Par conséquent, tout acte administratif prenant des libertés avec les textes, même de façon infime, pourrait être susceptible d’annulation. Cela nous pousse à penser qu’un recours pour excès de pouvoir devant le juge administratif aurait toutes les chances d’aboutir.
… et sur la forme
Par ailleurs, au-delà de ces irrégularités quant au fond, une étude poussée des textes quant à la manière dont elles ont été édictées démontre que des irrégularités de forme peuvent aussi leur être reprochées.
Tout d’abord, on peut mettre en relief un défaut de publicité des normes parues depuis 1984, c'est-à-dire l’absence de la publication légale dans un bulletin prévu à cet effet.
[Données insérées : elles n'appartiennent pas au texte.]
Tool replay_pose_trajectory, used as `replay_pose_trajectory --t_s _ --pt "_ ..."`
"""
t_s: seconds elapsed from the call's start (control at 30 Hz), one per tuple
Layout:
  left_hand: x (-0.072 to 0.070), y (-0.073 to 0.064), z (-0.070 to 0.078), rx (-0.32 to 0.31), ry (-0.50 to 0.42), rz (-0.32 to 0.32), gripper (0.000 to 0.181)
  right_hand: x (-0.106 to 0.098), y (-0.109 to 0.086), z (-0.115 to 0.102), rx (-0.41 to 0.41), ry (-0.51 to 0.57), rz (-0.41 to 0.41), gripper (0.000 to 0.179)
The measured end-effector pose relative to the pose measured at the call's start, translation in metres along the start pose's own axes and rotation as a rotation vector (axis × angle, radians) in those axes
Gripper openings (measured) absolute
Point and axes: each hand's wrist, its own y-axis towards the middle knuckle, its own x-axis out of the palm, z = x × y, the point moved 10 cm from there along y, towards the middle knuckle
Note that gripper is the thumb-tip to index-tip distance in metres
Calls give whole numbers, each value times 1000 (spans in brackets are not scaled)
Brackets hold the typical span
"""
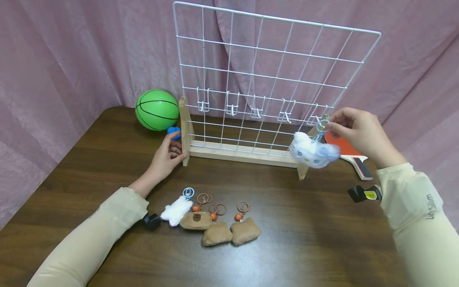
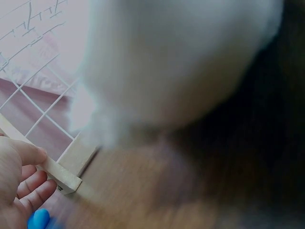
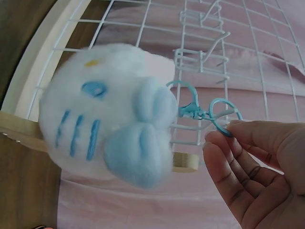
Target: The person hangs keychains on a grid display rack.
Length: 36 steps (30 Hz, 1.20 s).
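A white plush cat keychain [image 1: 308, 150] with a pale blue bow hangs from its blue ring [image 3: 224, 117]. My right hand [image 1: 358, 127] pinches that ring between thumb and fingertips. In the right wrist view the white tip of the rightmost hook [image 3: 223, 113] shows inside the ring. At the left end of the rack, my left hand [image 1: 166, 153] holds the wooden side post [image 1: 185, 133], its thumb toward the front. The white wire grid rack [image 1: 244, 73] carries several hooks in a row. A blurred pale shape covers much of the left wrist view.
On the table lie a white plush keychain [image 1: 177, 211] and several brown plush keychains [image 1: 245, 231]. A green ball [image 1: 157, 110] and a small blue object [image 1: 173, 132] are left of the rack; a red paddle [image 1: 346, 146] is right. Pink curtains [image 1: 89, 52] hang behind.
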Motion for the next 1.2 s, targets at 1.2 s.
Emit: replay_pose_trajectory --t_s 1.2 --pt "0 0 0 -17 -22 5 73 -6 -6 -4 -2 68 86 21"
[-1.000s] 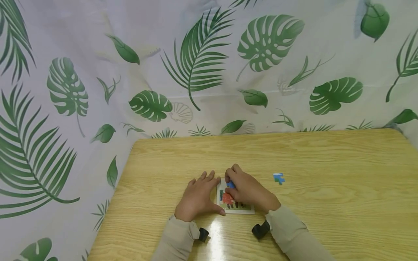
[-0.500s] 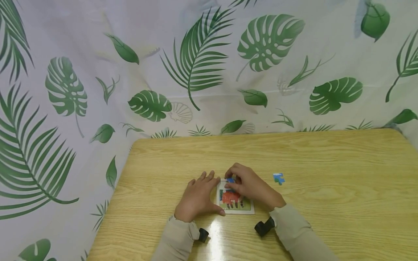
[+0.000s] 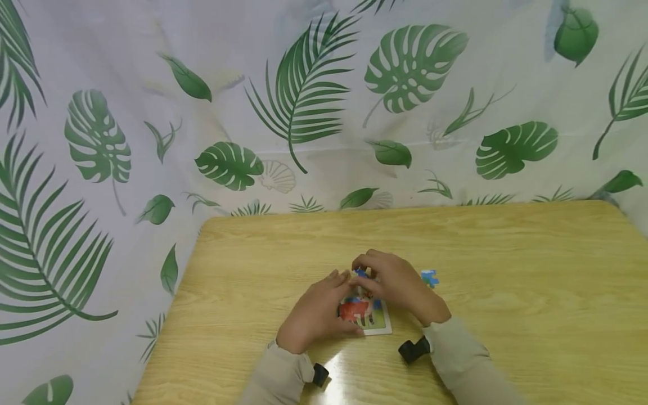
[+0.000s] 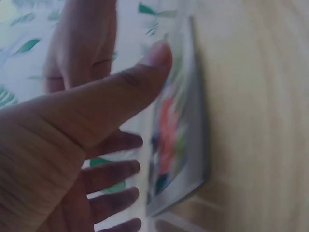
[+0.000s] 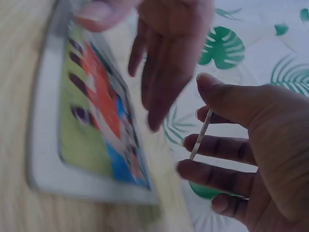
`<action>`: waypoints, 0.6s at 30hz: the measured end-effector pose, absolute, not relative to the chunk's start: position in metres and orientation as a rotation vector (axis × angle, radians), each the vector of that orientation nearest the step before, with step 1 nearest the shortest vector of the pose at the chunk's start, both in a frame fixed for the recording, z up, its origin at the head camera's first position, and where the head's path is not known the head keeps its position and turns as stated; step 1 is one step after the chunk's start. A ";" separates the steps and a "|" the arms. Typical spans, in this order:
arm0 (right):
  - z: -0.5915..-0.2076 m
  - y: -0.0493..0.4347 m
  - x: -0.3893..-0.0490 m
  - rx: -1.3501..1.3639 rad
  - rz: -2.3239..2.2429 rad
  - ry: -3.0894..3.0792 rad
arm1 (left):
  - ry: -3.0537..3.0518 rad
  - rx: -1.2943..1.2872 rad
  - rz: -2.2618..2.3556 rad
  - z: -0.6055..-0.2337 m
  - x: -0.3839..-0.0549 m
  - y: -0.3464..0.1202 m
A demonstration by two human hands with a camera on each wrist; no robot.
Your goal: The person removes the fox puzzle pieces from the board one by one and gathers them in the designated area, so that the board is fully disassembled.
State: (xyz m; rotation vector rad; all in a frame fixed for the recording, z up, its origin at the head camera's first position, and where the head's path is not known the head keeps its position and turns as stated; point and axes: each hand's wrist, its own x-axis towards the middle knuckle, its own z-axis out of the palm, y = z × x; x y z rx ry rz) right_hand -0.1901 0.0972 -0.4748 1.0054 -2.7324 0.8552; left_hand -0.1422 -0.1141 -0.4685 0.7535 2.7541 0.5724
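Observation:
A small white-framed jigsaw puzzle (image 3: 381, 323) with a red animal picture lies on the table, partly hidden by both hands. My left hand (image 3: 317, 312) is over its left side, fingers and thumb extended; in the left wrist view the thumb (image 4: 120, 89) reaches across in front of the puzzle. Above the puzzle's far edge, my right hand (image 3: 400, 283) pinches a blue jigsaw piece (image 3: 361, 272). Seen edge-on in the right wrist view, that piece (image 5: 201, 135) is a thin plate between thumb and fingers.
One loose blue, white and green jigsaw piece (image 3: 430, 278) lies on the table just beyond the right hand. Behind the wooden table (image 3: 531, 292) hangs a white cloth (image 3: 324, 124) with green leaf prints. Each wrist carries a small black camera.
The right hand has risen away from the puzzle with the blue jigsaw piece in its fingers. The left hand has shifted right, from beside the frame to over its left side.

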 end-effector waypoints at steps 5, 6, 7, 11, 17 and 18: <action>-0.474 0.124 -0.190 0.895 0.879 -2.815 | 2.776 0.835 0.471 -0.478 -0.140 -0.107; -0.475 0.131 -0.188 0.879 0.857 -2.818 | 2.780 0.829 0.460 -0.480 -0.139 -0.107; -0.475 0.140 -0.187 0.859 0.825 -2.818 | 2.779 0.820 0.459 -0.481 -0.139 -0.109; -0.479 0.175 -0.179 0.791 0.706 -2.805 | 2.740 0.792 0.539 -0.483 -0.138 -0.118; -0.482 0.213 -0.177 0.746 0.604 -2.835 | 2.707 0.839 0.623 -0.483 -0.139 -0.127; -0.483 0.218 -0.177 0.733 0.603 -2.846 | 2.705 0.847 0.623 -0.483 -0.139 -0.127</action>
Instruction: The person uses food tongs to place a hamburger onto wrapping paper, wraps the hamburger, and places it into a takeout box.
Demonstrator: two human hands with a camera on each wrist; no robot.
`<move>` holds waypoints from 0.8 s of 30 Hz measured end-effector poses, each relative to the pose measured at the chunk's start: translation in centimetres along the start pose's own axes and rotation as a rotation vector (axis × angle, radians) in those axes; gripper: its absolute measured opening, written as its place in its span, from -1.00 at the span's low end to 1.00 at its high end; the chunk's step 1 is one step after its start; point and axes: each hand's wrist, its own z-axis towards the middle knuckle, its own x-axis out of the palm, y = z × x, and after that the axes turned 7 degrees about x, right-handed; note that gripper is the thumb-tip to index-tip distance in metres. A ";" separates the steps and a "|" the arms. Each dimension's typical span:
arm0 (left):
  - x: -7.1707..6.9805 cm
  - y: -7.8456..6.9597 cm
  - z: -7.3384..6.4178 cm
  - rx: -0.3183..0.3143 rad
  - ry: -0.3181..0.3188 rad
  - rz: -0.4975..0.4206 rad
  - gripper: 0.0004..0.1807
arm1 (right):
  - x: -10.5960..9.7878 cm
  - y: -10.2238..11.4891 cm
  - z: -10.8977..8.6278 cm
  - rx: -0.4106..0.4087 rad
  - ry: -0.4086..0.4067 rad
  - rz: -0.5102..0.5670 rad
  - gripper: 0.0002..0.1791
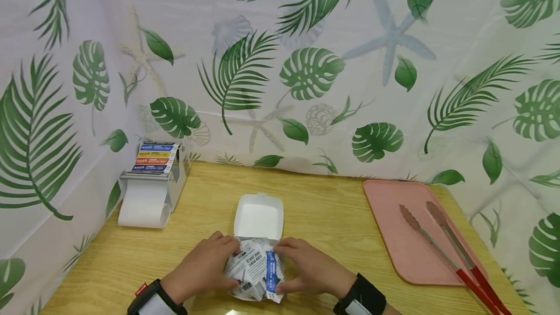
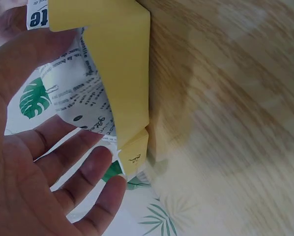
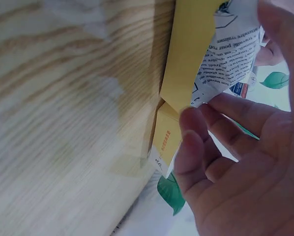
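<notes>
the wooden tabletop [image 1: 323, 208] runs back to a leaf-printed cloth [image 1: 312, 72], which rises along the far edge and closes in on the left and right. at the far left stands a dispenser [image 1: 177, 186] with coloured labels [image 1: 153, 158] on top and a white paper roll [image 1: 142, 205] in front. at the right, a pink tray [image 1: 393, 227] carries a pair of tongs [image 1: 458, 247], their red handles running over its near edge. strips of wood lie between the box and the dispenser on one side, and the box and the tray on the other.

the box [image 2: 127, 73] sits near the middle of the near part of the table, yellow outside, its white-lined lid [image 1: 259, 215] laid open on the far side. in its base is a wrapped bundle [image 1: 249, 269], rounded and creased, in white paper with black print; a blue strip [image 1: 271, 271] crosses its right side.

the left hand [image 1: 205, 264] and right hand [image 1: 306, 266] come in from the near side, palms facing each other, each holding one side of the bundle between thumb and forefinger. their remaining fingers bend loosely, spread slightly apart. both wrists wear black straps [image 1: 365, 295].
</notes>
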 end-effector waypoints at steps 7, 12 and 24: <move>0.0 0.2 0.5 -0.027 0.021 -0.077 -0.40 | 0.2 0.0 0.5 0.014 0.006 -0.067 -0.11; 0.1 0.5 0.9 -0.071 0.038 -0.180 -0.33 | 0.3 -0.2 0.7 0.024 0.032 -0.067 -0.09; 0.5 1.3 1.6 0.010 0.076 -0.140 -0.15 | 0.5 -1.0 0.6 -0.004 0.096 0.097 -0.13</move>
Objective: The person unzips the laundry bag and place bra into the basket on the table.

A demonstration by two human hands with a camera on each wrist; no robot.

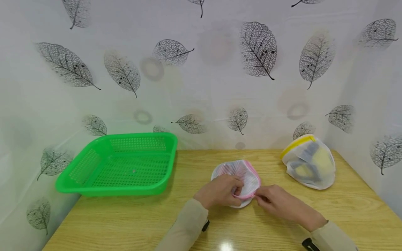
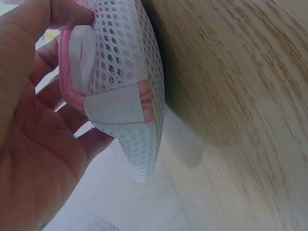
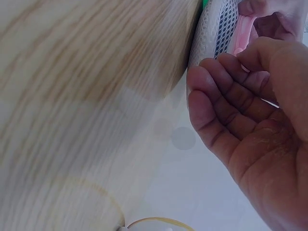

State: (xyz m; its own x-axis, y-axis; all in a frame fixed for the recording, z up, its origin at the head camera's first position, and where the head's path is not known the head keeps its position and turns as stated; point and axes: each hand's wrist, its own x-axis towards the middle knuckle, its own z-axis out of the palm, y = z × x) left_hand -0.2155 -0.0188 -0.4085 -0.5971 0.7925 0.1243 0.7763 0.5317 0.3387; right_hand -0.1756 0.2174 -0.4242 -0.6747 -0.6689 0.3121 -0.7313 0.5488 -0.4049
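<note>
A small white mesh laundry bag (image 1: 230,169) with a pink zipper edge (image 1: 252,170) lies on the table, its mouth spread apart. My left hand (image 1: 220,191) grips the near part of that edge, fingers inside the mouth and thumb outside. In the left wrist view, a white plastic loop (image 2: 83,57) lies along the pink trim beside the thumb. At the bag's right corner my right hand (image 1: 277,202) pinches the end of the pink zipper between thumb and forefinger; its other fingers are curled (image 3: 204,82). What exactly sits between those fingertips is hidden.
A green plastic basket (image 1: 119,191) stands at the left of the wooden table (image 1: 194,223). Toward the back right sits another white bag (image 1: 326,174) with a yellow zipper and dark and yellow contents. A leaf-patterned curtain (image 1: 207,87) hangs behind.
</note>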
Tous les actes administratifs entrent en vigueur au moment de leur émission, mais ceux-ci sont inopposables aux citoyens s'ils n'ont pas été portés à leur connaissance.
Par conséquent, cette première situation entraîne l'inopposabilité aux propriétaires de stade des règlements relatifs à la capacité des tribunes. D'autre part, l’éventualité d’une annulation par le Conseil d’Etat est envisageable, puisque les délais de recours n’ont pas commencé à courir.
Par ailleurs, un vice de forme pourrait être soulevé devant le juge administratif. En effet, depuis 1993, les procédures de consultation de la Commission nationale du sport de haut niveau (1) préalable à l’édiction de ces normes — prévues par la loi — n’ont jamais été appliquées. Cette irrégularité ne peut être considérée comme un détail.
Elle démontre, si besoin était de le faire, que la FFF et la Ligue considèrent facultative toute concertation en la matière, en dépit des enjeux économiques et financiers considérables qu'entraînent les modifications des normes relatives à de grosses infrastructures.
Au-delà du débat juridique
Ce n’est donc ni de la mauvaise foi, ni de l’incompétence, ni même une prétendue légèreté dans l’étude du sujet qui sont à l’origine de l'analyse développée précédemment. Celle-ci n’a jamais eu pour objectif de tirer à boulets rouges sur la Ligue (qui avait d’ailleurs été épargnée à tort dans un premier temps), mais de souligner les responsabilités à la fois des instances nationales du foot, des élus locaux et des supporters dans cette folie des grandeurs, aucune de ces responsabilités n’étant ignorée dans l’article.
Il ne s'agissait pas non plus de nier le rôle de la Ligue et de la FFF (ni même des collectivités locales) en matière de sécurité -même si c'est bien l'Etat qui fixe, par l'intermédiaire de la loi (au sens large du terme), les règles relatives aux établissements recevant du public (ERP), qu'ils soient publics ou privés d'ailleurs. Il ne s'agissait enfin pas de dénoncer le caractère scandaleux de la mise à disposition gratuite des stades aux clubs, pour la simple raison que cet argument n'a jamais été soulevé.
Le droit n'est pas tout : au-delà même des considérations d'ordre juridique, le simple bon sens nous semble suffisant pour juger irraisonnable de faire construire des enceintes pouvant accueillir entre deux et cinq fois plus de spectateurs qu'elles n'en accueillent généralement. Mais dans le milieu actuel du ballon rond, bon sens et business ne font pas forcément bon ménage…
(1) Cette commission étudie les conditions d'application des normes fédérales relatives aux équipements (article 26 de la loi de 1984 modifiée).